Frank Van Nynatten, Chilliwack’s deputy environmental services manager, is located on the banks of the Fraser River, meters from the dam that protects the city from flooding. DARRYL DYCK / The Globe and Mail
When rivers flow down their banks, the resulting damage is not just the result of nature’s whim. It is also determined by the number of houses, farms, roads and hospitals that people built on the way to a flood.
A new analysis by The Globe and Mail has revealed this Of 150 Canadian communities with a population of more than 10,000, more than 30 have at least a tenth of their buildings on the floodplains of the rivers. This analysis was facilitated by new nationwide flood maps published by the University of Western Ontario.
Highlights Chilliwack, BC: More than 18,000 buildings in this metropolitan area are located on the floodplains of the Fraser and Vedder rivers. This is almost half of all the buildings in the city; no other community we have studied comes close. High River, Alta., Which saw thousands of homes damaged in a 2013 flood, emerged as another community with extensive floodplain development.
Time and time again, construction in floodplains has been exposed as an expensive habit. It can condemn cities to painful cycles of devastation and reconstruction, at great economic and psychological cost to affected residents.
A Globe and Mail Analysis of Flood Models for
the University of Western Ontario proves it
more than 30 communities across Canada have it
at least a tenth of its buildings within the floodplains of the rivers. Chilliwack, BC had an unusually high exposure.
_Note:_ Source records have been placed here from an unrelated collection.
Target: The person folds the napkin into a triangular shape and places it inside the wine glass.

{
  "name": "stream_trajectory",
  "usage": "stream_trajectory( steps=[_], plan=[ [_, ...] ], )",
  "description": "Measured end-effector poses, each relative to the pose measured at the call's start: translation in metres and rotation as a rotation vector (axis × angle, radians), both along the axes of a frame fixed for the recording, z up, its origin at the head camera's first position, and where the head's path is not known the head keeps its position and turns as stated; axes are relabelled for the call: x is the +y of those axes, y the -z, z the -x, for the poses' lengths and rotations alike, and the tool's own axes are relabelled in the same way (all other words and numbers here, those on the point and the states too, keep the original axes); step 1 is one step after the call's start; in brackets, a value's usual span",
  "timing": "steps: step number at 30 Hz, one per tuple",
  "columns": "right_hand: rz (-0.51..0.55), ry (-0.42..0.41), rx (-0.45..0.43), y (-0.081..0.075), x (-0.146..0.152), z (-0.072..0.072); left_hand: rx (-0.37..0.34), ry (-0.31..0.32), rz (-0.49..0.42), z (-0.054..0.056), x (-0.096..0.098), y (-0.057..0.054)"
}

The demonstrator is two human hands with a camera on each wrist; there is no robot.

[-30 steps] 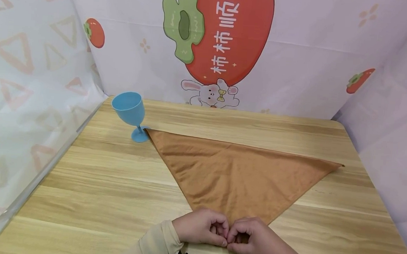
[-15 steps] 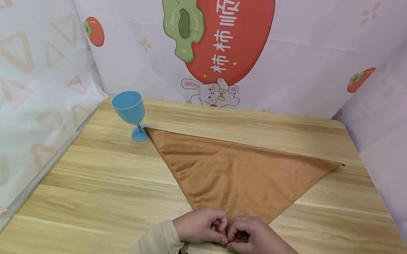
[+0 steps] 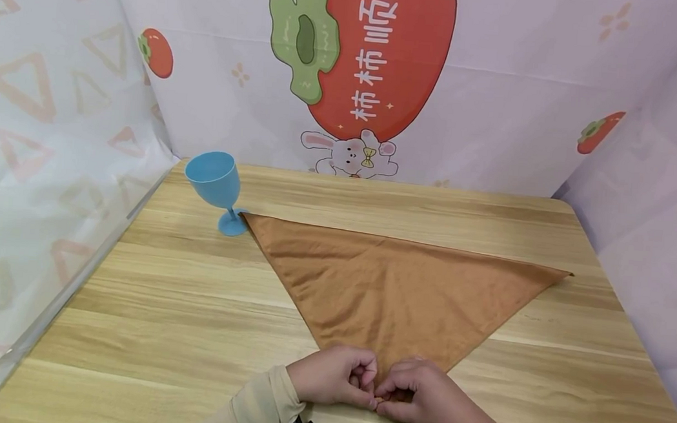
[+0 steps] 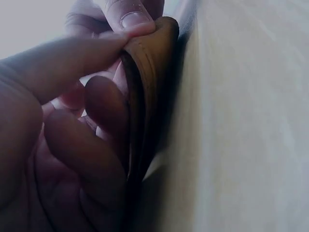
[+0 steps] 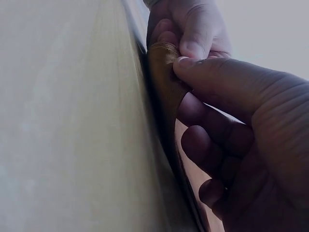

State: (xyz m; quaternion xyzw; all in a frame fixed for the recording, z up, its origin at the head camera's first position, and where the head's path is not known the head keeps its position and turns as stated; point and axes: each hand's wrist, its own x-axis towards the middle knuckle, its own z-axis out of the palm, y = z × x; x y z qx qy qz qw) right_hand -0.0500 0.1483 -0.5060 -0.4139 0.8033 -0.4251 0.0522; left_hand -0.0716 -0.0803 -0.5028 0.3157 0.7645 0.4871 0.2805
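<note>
A brown cloth [image 3: 392, 286] lies folded into a triangle on the table, its long edge at the back and its point towards the person. At that near point my left hand [image 3: 337, 376] pinches the cloth between thumb and curled fingers. Beside it my right hand [image 3: 428, 398] pinches the same tip, the two thumbs almost touching. In the left wrist view the cloth [image 4: 152, 63] shows as layers slightly lifted off the tabletop. Up close in the right wrist view, the cloth's edge [image 5: 164, 72] sits under the thumb.
A blue goblet [image 3: 215, 181] stands upright at the back left, its foot against the cloth's left corner. The wooden table [image 3: 179, 337] is bordered by white printed sheets [image 3: 495, 117] at the back and both sides.
The right hand's fingers have shifted slightly at the cloth's near tip, where a bit of folded cloth now shows between the thumbs. Cloth and goblet otherwise stay put.
</note>
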Motion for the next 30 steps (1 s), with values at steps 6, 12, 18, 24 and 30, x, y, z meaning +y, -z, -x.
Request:
stream_trajectory(
  steps=[6, 12, 18, 24, 30],
  plan=[
    [-0.02, 0.015, 0.042, -0.002, -0.002, 0.0, -0.065, -0.002, -0.037, 0.001, -0.002, 0.0],
    [-0.006, 0.009, 0.058, -0.001, -0.004, 0.0, -0.036, -0.018, -0.016, -0.002, -0.002, -0.003],
    [-0.002, 0.017, 0.063, 0.0, -0.003, -0.001, 0.095, -0.047, 0.071, -0.005, 0.001, -0.007],
    [-0.015, 0.018, 0.032, 0.001, -0.001, -0.001, 0.196, -0.063, 0.143, -0.007, 0.002, -0.008],
    [-0.012, 0.008, 0.026, 0.001, -0.002, 0.0, 0.371, -0.002, 0.165, -0.007, 0.0, -0.01]
  ],
)
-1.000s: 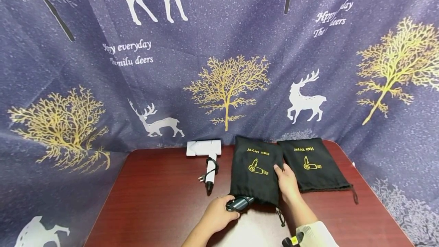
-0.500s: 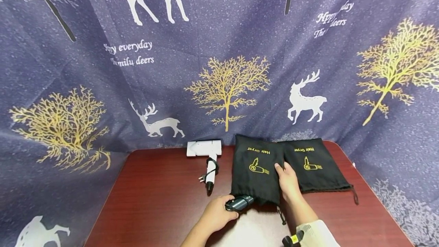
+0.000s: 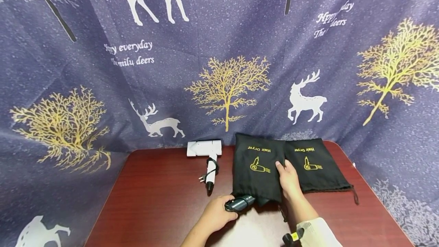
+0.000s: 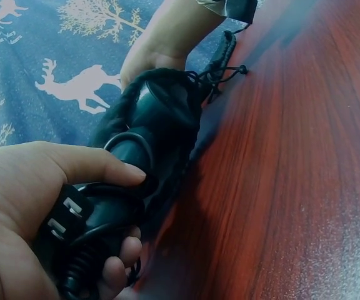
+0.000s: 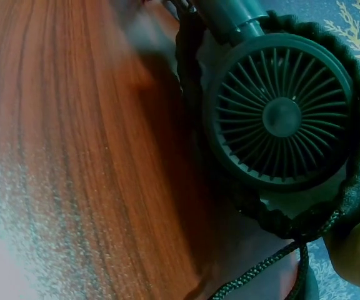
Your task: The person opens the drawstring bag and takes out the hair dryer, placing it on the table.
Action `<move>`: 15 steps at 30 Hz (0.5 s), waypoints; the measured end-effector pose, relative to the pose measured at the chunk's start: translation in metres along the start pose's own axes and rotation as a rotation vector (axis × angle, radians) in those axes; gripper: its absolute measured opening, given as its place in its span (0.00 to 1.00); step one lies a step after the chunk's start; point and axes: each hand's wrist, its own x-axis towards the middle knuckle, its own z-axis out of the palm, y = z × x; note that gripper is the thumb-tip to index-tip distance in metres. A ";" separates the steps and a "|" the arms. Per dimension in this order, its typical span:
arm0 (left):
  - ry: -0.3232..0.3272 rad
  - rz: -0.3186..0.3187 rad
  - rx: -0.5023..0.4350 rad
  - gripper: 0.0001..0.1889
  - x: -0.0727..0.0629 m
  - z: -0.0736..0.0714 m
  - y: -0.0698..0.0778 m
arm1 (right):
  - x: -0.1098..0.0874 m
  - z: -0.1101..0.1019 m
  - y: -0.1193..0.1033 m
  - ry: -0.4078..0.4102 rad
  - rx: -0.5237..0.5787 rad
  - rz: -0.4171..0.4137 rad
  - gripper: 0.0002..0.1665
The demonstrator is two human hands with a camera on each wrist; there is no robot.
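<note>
My left hand (image 3: 218, 213) grips the handle of a dark hair dryer (image 3: 242, 202), with its black cord looped round the handle. In the left wrist view the plug (image 4: 64, 217) shows beside my thumb. My right hand (image 3: 289, 177) holds the right edge of a black drawstring bag (image 3: 262, 184) printed "Hair Dryer", thumb on top and fingers hidden. The dryer's head lies within the bag's mouth. Its round slatted grille (image 5: 282, 117) faces the right wrist camera, ringed by the gathered rim (image 5: 188, 69). A drawstring (image 5: 255, 272) hangs from that rim.
A white hair dryer (image 3: 204, 148), its black cord wrapped round the handle, lies at the back of the red-brown table (image 3: 154, 193). A second black bag (image 3: 313, 167) lies flat at the right. Behind the table hangs a patterned cloth (image 3: 219, 41).
The bag and my right hand have shifted slightly right and away from me. More of the dryer's head shows at the bag's mouth. My left hand has stayed nearly in place.
</note>
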 end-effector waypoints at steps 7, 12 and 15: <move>-0.007 -0.003 -0.013 0.24 0.000 0.000 -0.002 | 0.002 -0.001 0.000 0.013 -0.008 -0.005 0.21; -0.009 -0.001 -0.005 0.25 -0.001 0.001 -0.003 | 0.003 -0.002 -0.001 0.004 0.005 0.012 0.22; -0.020 -0.010 -0.012 0.26 -0.002 0.002 -0.004 | 0.003 -0.003 0.000 -0.013 0.019 0.020 0.24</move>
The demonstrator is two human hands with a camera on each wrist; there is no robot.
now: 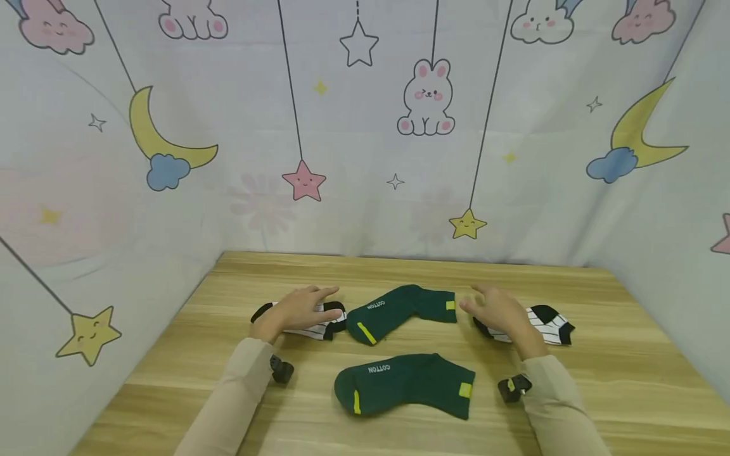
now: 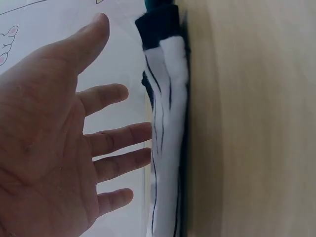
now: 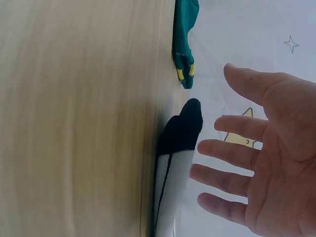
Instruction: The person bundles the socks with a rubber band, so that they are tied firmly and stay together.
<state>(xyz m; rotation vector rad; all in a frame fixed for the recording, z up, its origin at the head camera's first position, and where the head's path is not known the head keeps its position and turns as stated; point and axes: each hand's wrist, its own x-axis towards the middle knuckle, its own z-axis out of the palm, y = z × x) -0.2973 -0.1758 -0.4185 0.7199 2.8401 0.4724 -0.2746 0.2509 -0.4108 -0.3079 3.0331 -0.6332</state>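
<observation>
My left hand (image 1: 299, 309) hovers with spread fingers over a white sock with black stripes (image 1: 320, 331), hiding part of it. In the left wrist view the palm is bare and the fingers reach beside that striped sock (image 2: 168, 123). Over at the right, my right hand (image 1: 497, 310) is held above a second black-and-white striped sock (image 1: 553, 323), its palm holding nothing in the right wrist view. Between the hands lies a dark green sock (image 1: 399, 310) with yellow marks and "COTTON" lettering. A matching green sock (image 1: 405, 385) lies flat nearer to me.
All the socks lie on a wood-grain table (image 1: 422, 437). White cloth (image 1: 365, 139) printed with stars, moons and rabbits hangs behind it and along both sides. A small black device (image 1: 281, 369) sits at the left wrist, another black device (image 1: 513, 388) at the right.
</observation>
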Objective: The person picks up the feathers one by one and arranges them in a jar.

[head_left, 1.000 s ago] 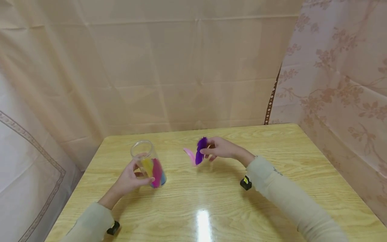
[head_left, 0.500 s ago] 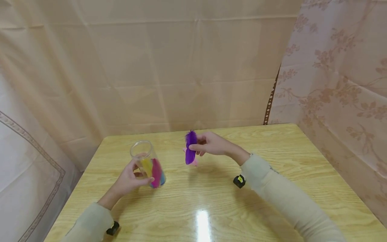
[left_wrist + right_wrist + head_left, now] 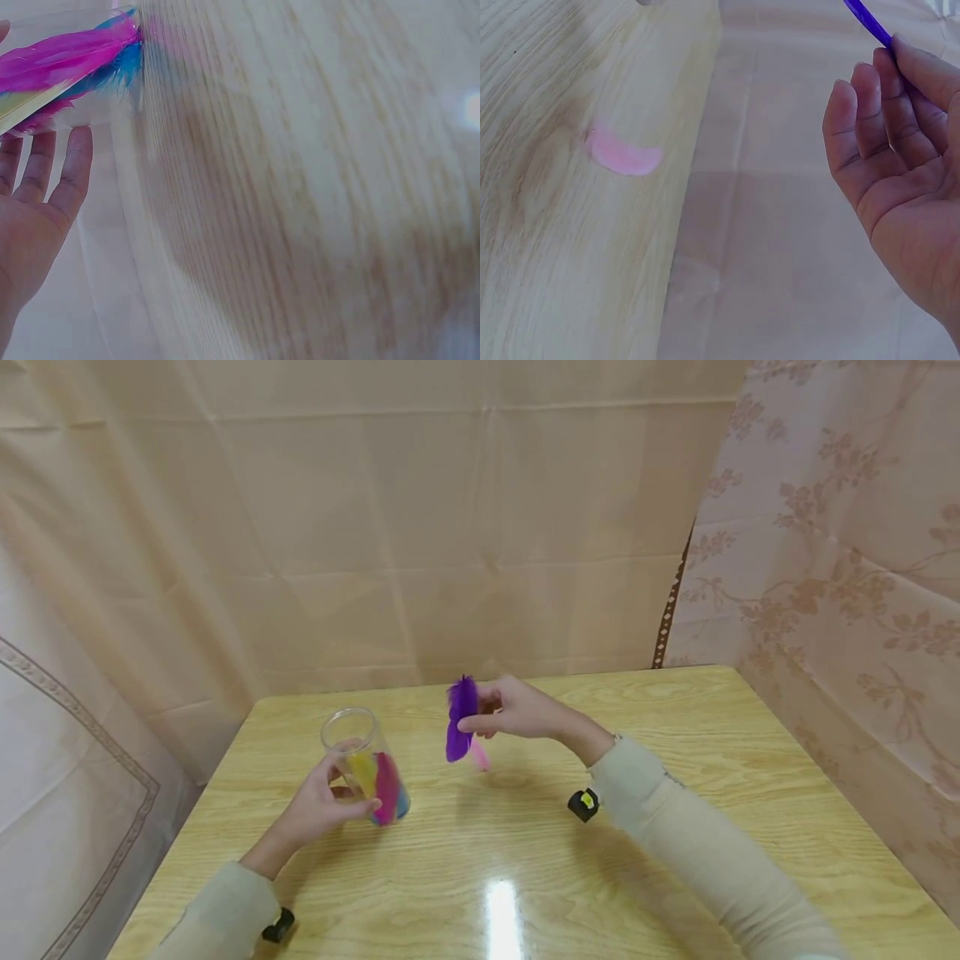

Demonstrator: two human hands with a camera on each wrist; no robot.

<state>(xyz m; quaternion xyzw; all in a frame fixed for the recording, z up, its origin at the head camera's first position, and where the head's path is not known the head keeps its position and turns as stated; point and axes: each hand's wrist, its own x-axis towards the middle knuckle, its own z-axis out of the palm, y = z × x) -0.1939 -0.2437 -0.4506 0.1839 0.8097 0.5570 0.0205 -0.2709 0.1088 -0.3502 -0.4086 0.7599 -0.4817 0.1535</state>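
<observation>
My left hand [image 3: 322, 806] grips a clear, round container [image 3: 350, 724] that stands slightly tilted in the head view. Inside it are a yellow feather [image 3: 364, 772], a magenta feather [image 3: 64, 56] and a blue feather [image 3: 124, 67]. Between thumb and fingertips, my right hand [image 3: 521, 708] pinches a purple feather [image 3: 460, 722], held upright above the table to the right of the container. Only the lower part of that feather shows in the right wrist view. A pink feather [image 3: 622, 155] lies on the table beneath the right hand, partly covered in the head view.
The wooden table [image 3: 420, 893] has a bright light reflection near its front. Beige cloth [image 3: 480, 527] hangs behind its far edge, and a flowered cloth [image 3: 847, 568] hangs at the right. A black wrist device [image 3: 583, 804] sits under the right sleeve.
My right hand has moved left and slightly up with the purple feather, toward the container. The left hand and container have stayed in place, and the pink feather still lies on the table.
</observation>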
The community relies on networks of dikes to protect.
15 CITIES WITH THE HIGHEST PROPORTION
OF BUILDINGS IN THE 100 YEAR OLD FLOOD FLOOD
Buildings in 100 years
floodplain
Boundary of the census metropolitan area
MURAT YÜKSELIR / THE BALLOON AND THE MAIL, SOURCE: TILEZEN; OPENSTREETMAP COLLABORATORS; CANADIAN STATISTICS; MICROSOFT; UNIVERSITY OF WESTERN ONTARIO
A Globe and Mail analysis of flood models by the
The University of Western Ontario shows that more than 30 communities across Canada have at least a tenth
its buildings within the floodplains of the rivers. Chilliwack, BC
had an unusually high exposure. The community relies on networks of dikes to protect.
15 CITIES WITH THE HIGHEST PROPORTION OF BUILDINGS
ON THE 100-YEAR-OLD FLOOD PLAN
Buildings on the 100-year-old floodplain
Boundary of the census metropolitan area
MURAT YÜKSELIR / THE BALLOON AND THE MAIL, SOURCE: TILEZEN; OPENSTREETMAP COLLABORATORS; CANADIAN STATISTICS; MICROSOFT; UNIVERSITY OF WESTERN ONTARIO
A Globe and Mail flood model analysis by the University of Western Ontario shows that more than 30 communities across Canada have at least a tenth of their buildings on floodplains. Chilliwack, BC had an unusually high exposure. The community relies on networks of dikes to protect.
15 CITIES WITH THE HIGHEST PROPORTION OF BUILDINGS ON THE 100-YEAR FLOOD PLAN
Boundary of the census metropolitan area
Buildings on the 100-year-old floodplain
MURAT YÜKSELIR / THE BALLOON AND THE MAIL, SOURCE: TILEZEN; OPENSTREETMAP COLLABORATORS; CANADIAN STATISTICS; MICROSOFT; UNIVERSITY OF WESTERN ONTARIO
This was spectacularly demonstrated west of Chilliwack, in the Sumas prairie, a well-known floodplain flooded last November after a dike breach. The federal government and British Columbia expect to incur $ 3.9 billion in recovery costs due to the November floods, almost all of which will eventually be paid by federal taxpayers. This is the largest disaster recovery charge in Canadian history, and adds to what homeowners, farmers, businesses and municipalities have to pay out of pocket.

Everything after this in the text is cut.